WORK INSTRUCTION: Would you give the number of lines in the entries that contain the word "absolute"? Nothing else is needed.

(Beginning of INFORMATION GIVEN)

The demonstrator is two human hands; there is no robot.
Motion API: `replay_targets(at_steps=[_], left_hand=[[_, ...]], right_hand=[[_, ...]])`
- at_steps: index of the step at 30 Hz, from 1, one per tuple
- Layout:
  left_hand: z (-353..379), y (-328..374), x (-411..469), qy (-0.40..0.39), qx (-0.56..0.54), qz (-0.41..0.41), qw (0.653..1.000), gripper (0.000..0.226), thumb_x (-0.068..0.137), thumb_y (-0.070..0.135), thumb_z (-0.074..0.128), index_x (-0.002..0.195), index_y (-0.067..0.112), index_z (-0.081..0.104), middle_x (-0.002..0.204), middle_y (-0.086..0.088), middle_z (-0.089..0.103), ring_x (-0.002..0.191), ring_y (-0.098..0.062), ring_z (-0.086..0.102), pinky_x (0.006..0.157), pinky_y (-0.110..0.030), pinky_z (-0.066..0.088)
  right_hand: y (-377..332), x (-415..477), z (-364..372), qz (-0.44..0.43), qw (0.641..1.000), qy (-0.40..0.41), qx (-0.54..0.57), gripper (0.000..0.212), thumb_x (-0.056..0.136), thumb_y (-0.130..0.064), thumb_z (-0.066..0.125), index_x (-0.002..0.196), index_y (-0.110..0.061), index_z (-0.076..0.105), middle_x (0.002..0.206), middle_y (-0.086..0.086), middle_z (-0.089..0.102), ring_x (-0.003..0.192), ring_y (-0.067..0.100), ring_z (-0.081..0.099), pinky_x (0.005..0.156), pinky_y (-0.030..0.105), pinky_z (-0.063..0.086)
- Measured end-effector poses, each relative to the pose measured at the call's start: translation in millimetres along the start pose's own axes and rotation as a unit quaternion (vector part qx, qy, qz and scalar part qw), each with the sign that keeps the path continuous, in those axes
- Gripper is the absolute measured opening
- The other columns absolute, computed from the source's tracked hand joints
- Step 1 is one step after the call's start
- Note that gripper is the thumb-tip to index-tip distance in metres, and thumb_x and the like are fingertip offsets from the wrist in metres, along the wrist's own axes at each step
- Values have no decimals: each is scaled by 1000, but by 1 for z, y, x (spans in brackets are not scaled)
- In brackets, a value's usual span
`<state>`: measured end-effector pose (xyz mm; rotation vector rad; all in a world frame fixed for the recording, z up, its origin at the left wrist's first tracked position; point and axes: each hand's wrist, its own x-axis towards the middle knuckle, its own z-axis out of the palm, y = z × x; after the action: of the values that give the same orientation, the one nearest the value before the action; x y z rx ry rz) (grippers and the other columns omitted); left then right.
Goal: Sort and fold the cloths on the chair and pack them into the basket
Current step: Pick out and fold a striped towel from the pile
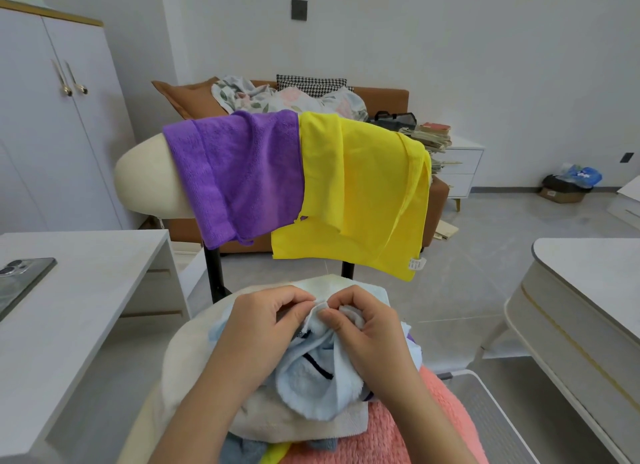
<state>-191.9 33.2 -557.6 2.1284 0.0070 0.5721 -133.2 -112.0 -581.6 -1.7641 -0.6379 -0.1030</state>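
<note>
Both hands are working at the middle of the chair seat (183, 352), above a heap of cloths. The left hand (263, 328) is curling its fingers in tightly and pinching the upper hem of a light blue cloth with dark stripes (311, 384) between thumb and fingertips. The right hand (367, 328) is doing the same just beside it, its thumb pressing on the same hem and its other fingers bunching a fold of the cloth into the palm. The two pinches are almost touching each other. The rest of the light blue cloth is hanging crumpled below the hands and trailing onto the heap.

Under it, a cream towel (298, 425) is lying folded towards the seat's front edge, with a fluffy pink cloth (415, 436) touching it at the front right corner. Scraps of a grey-blue cloth (239, 449) and a yellow-green cloth (273, 453) are peeking out at the very front.

Over the top edge of the chair backrest (145, 179), a purple cloth (239, 172) is hanging on the left side and a yellow cloth (360, 193) on the right, their edges overlapping.

A phone (20, 280) is lying face down at the left edge of a white desk (86, 290) beside the chair.
</note>
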Motion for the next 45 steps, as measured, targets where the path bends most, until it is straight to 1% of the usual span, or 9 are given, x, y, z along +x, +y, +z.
replay_targets(at_steps=[9, 12, 16, 22, 25, 28, 36, 41, 45], left_hand=[[-5, 2, -1, -34, 6, -21, 999, 16, 81, 23, 71, 75, 37, 66, 84, 25, 66, 85, 5, 60, 71, -7, 43], [-4, -5, 3, -28, 63, -21, 997, 14, 83, 18, 66, 78, 31, 66, 77, 15, 67, 83, 1, 59, 68, -12, 43], [-8, -13, 5, -17, 98, -51, 994, 15, 84, 11, 62, 80, 26, 59, 72, 6, 64, 79, -4, 56, 64, -18, 41], [-32, -7, 16, -17, 105, -58, 993, 22, 85, 14, 64, 73, 31, 58, 72, 9, 64, 64, 2, 55, 61, -12, 38], [-55, 3, 23, -16, 120, -54, 991, 18, 86, 17, 65, 74, 30, 61, 74, 2, 66, 71, -13, 58, 69, -28, 42], [-88, 20, 28, 32, 112, -64, 991, 12, 87, 16, 64, 77, 21, 63, 73, 0, 65, 71, -18, 56, 71, -33, 43], [-176, 99, 36, 132, -16, -92, 987, 10, 88, 5, 62, 86, 15, 60, 85, -8, 64, 76, -20, 59, 69, -27, 50], [-201, 174, 57, 215, -82, -68, 971, 12, 91, 4, 45, 85, 12, 52, 82, -11, 50, 73, -23, 47, 60, -30, 40], [-212, 222, 64, 262, -25, -53, 963, 20, 95, 17, 34, 107, 7, 48, 95, -8, 46, 92, -23, 42, 76, -31, 31]], right_hand=[[2, 1, 0, -2, 1000, 22, -8, 20, 85, -12, 68, 75, -28, 63, 79, -13, 67, 79, 3, 62, 68, 13, 45], [3, 4, -4, 24, 998, 19, -48, 14, 89, -16, 61, 79, -26, 62, 76, -13, 64, 76, 1, 58, 66, 11, 41], [10, 5, -28, 116, 990, -46, -64, 25, 91, -9, 40, 91, -25, 60, 52, -9, 40, 46, 4, 34, 51, 22, 28], [-8, 11, -68, 98, 981, -134, -103, 17, 91, -12, 59, 105, -19, 66, 71, -3, 52, 62, 0, 47, 60, 16, 38], [-24, 20, -94, 108, 982, -102, -114, 10, 84, -14, 69, 92, -20, 67, 80, 2, 63, 75, 10, 56, 73, 28, 47], [-43, 31, -120, 102, 985, -45, -132, 10, 83, -17, 70, 77, -16, 63, 69, -1, 56, 69, 13, 52, 68, 34, 48], [-140, 59, -166, 82, 994, 69, 6, 4, 88, -8, 62, 86, -12, 60, 86, 8, 59, 80, 20, 58, 72, 32, 51], [-220, 78, -172, 30, 985, 113, 127, 7, 93, -13, 55, 87, -14, 58, 86, 5, 55, 79, 20, 54, 74, 37, 49], [-263, 86, -166, -18, 987, 151, 55, 21, 98, -31, 47, 98, -13, 58, 87, 0, 54, 81, 18, 52, 74, 40, 47]])
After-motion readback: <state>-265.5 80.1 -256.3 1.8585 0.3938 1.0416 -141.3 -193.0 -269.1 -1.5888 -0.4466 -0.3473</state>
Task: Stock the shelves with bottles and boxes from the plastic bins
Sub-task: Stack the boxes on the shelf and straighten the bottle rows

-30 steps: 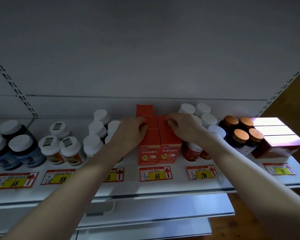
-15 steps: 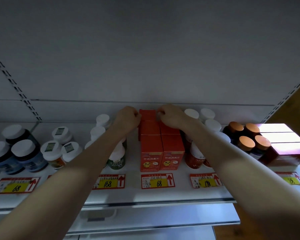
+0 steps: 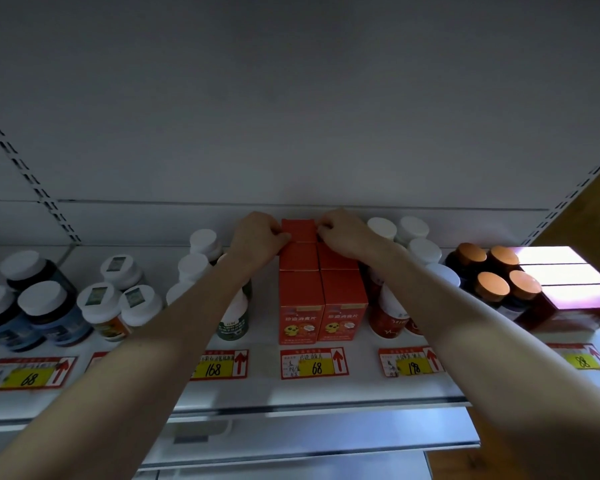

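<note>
Several orange boxes stand in two rows on the white shelf (image 3: 326, 393). The rearmost orange box (image 3: 298, 230) sits at the back of the left row, against the shelf's back panel. My left hand (image 3: 258, 240) pinches its left edge with curled fingers and my right hand (image 3: 343, 235) pinches its right edge. In front of it stand two more pairs of orange boxes; the front pair (image 3: 321, 308) shows a cartoon label.
White-capped bottles (image 3: 201, 258) crowd the left of the boxes, and more white-capped bottles (image 3: 409, 237) stand to the right. Orange-capped bottles (image 3: 492, 271) and a stack of red boxes (image 3: 575, 296) fill the far right. Price tags (image 3: 312, 363) line the shelf edge.
Both hands have moved from the middle boxes to the rear of the shelf and now pinch the rearmost orange box. The view has shifted a little closer.
</note>
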A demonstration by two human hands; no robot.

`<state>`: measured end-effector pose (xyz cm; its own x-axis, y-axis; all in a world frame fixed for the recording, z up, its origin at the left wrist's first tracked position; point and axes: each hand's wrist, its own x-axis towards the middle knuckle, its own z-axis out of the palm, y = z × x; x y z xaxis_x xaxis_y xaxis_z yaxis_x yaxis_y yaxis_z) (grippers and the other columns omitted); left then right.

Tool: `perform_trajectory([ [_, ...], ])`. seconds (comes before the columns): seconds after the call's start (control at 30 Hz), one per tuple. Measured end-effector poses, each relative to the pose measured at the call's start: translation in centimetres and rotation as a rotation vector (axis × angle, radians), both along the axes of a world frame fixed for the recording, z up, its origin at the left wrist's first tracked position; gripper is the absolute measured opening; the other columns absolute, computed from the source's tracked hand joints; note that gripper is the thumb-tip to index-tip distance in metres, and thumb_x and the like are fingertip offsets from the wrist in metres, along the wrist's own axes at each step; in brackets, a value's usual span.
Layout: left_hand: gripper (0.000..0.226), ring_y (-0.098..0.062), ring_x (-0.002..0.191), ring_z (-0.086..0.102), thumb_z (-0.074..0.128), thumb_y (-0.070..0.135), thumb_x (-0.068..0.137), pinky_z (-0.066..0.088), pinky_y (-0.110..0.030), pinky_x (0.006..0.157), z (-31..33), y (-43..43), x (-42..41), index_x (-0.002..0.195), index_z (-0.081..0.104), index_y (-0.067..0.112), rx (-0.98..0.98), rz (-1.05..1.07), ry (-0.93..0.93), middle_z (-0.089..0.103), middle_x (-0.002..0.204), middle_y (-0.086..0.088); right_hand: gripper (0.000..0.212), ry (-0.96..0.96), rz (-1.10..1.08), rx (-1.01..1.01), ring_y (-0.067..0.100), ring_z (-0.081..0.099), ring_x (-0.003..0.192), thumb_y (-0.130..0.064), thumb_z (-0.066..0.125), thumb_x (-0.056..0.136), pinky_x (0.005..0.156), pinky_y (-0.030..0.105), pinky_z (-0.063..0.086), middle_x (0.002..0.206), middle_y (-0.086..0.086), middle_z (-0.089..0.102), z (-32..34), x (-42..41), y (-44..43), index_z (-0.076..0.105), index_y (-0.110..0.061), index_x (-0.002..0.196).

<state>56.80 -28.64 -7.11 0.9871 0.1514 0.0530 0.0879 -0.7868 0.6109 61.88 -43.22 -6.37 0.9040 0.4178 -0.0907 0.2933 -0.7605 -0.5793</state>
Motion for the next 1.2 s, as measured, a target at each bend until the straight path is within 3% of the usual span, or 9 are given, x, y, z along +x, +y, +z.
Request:
perform_trajectory([
  [0.27, 0.028, -0.02, 0.073, 0.059, 0.057, 0.019, 0.091, 0.051, -0.032, 0.074, -0.5, 0.4, 0.1, 0.096, 0.069, -0.005, -0.049, 0.022, -0.032, 0.069, 0.095, -0.019, 0.029, 0.01, 0.021, 0.037, 0.032, 0.061, 0.088, -0.003, 0.038, 0.091, 0.056, 0.024, 0.038, 0.1, 0.023, 0.065, -0.1, -0.3, 0.2, 0.064, 0.009, 0.098],
  [0.4, 0.028, -0.012, 0.055, 0.054, 0.057, 0.02, 0.091, 0.047, -0.015, 0.054, -0.6, 0.4, 0.0, 0.096, 0.069, -0.005, -0.066, 0.021, -0.034, 0.07, 0.091, -0.02, 0.028, 0.0, 0.04, 0.028, 0.024, 0.06, 0.089, -0.006, 0.039, 0.093, 0.065, 0.026, 0.042, 0.103, 0.015, 0.066, -0.1, -0.4, 0.2, 0.065, 0.003, 0.102],
  [0.57, 0.027, -0.005, 0.047, 0.053, 0.059, 0.023, 0.09, 0.043, -0.009, 0.043, -0.8, 0.3, 0.1, 0.098, 0.068, -0.001, -0.12, 0.044, -0.024, 0.07, 0.089, -0.018, 0.025, 0.001, 0.062, 0.024, 0.019, 0.057, 0.085, -0.01, 0.043, 0.094, 0.064, 0.024, 0.041, 0.094, 0.01, 0.062, -0.2, -0.5, 0.0, 0.064, 0.001, 0.101],
  [0.7, 0.027, -0.005, 0.046, 0.054, 0.06, 0.024, 0.09, 0.046, -0.012, 0.047, -1.1, 0.4, 0.1, 0.097, 0.068, -0.001, -0.147, 0.059, -0.035, 0.07, 0.087, -0.018, 0.018, -0.014, 0.075, 0.016, 0.015, 0.052, 0.081, -0.01, 0.042, 0.094, 0.056, 0.017, 0.035, 0.081, 0.001, 0.055, -0.4, -0.4, 0.0, 0.059, -0.005, 0.089],
  [0.83, 0.027, -0.01, 0.05, 0.054, 0.06, 0.024, 0.09, 0.048, -0.017, 0.053, -1.2, 0.4, 0.2, 0.094, 0.068, -0.002, -0.142, 0.062, -0.046, 0.07, 0.086, -0.02, 0.018, -0.021, 0.077, 0.023, 0.015, 0.051, 0.084, -0.011, 0.042, 0.094, 0.059, 0.02, 0.036, 0.09, 0.004, 0.055, -0.5, -0.4, 0.0, 0.06, -0.006, 0.092],
  [0.93, 0.028, -0.005, 0.043, 0.053, 0.059, 0.025, 0.09, 0.044, -0.011, 0.046, -1.4, 0.4, 0.4, 0.092, 0.069, -0.002, -0.113, 0.055, -0.044, 0.07, 0.081, -0.016, 0.024, -0.015, 0.071, 0.019, 0.017, 0.053, 0.084, -0.011, 0.042, 0.093, 0.066, 0.023, 0.04, 0.093, 0.007, 0.058, -0.4, -0.4, 0.0, 0.063, 0.0, 0.101],
  [1.07, 0.029, -0.002, 0.037, 0.052, 0.058, 0.024, 0.09, 0.048, -0.016, 0.049, -1.5, 0.6, 0.6, 0.089, 0.07, -0.003, -0.087, 0.047, -0.05, 0.07, 0.08, -0.018, 0.02, -0.008, 0.059, 0.012, 0.016, 0.052, 0.085, -0.012, 0.043, 0.093, 0.059, 0.021, 0.037, 0.091, 0.005, 0.056, -0.6, -0.2, 0.1, 0.061, -0.005, 0.096],
  [1.2, 0.032, -0.008, 0.047, 0.054, 0.055, 0.026, 0.092, 0.048, -0.021, 0.051, -1.4, 0.7, 0.7, 0.084, 0.068, -0.002, -0.032, 0.042, -0.046, 0.066, 0.072, -0.012, 0.024, -0.021, 0.041, 0.009, 0.02, 0.057, 0.096, -0.017, 0.044, 0.094, 0.076, 0.027, 0.042, 0.105, 0.009, 0.062, -1.0, -0.3, -0.1, 0.061, -0.003, 0.105],
])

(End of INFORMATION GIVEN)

WRITTEN ANSWER: 3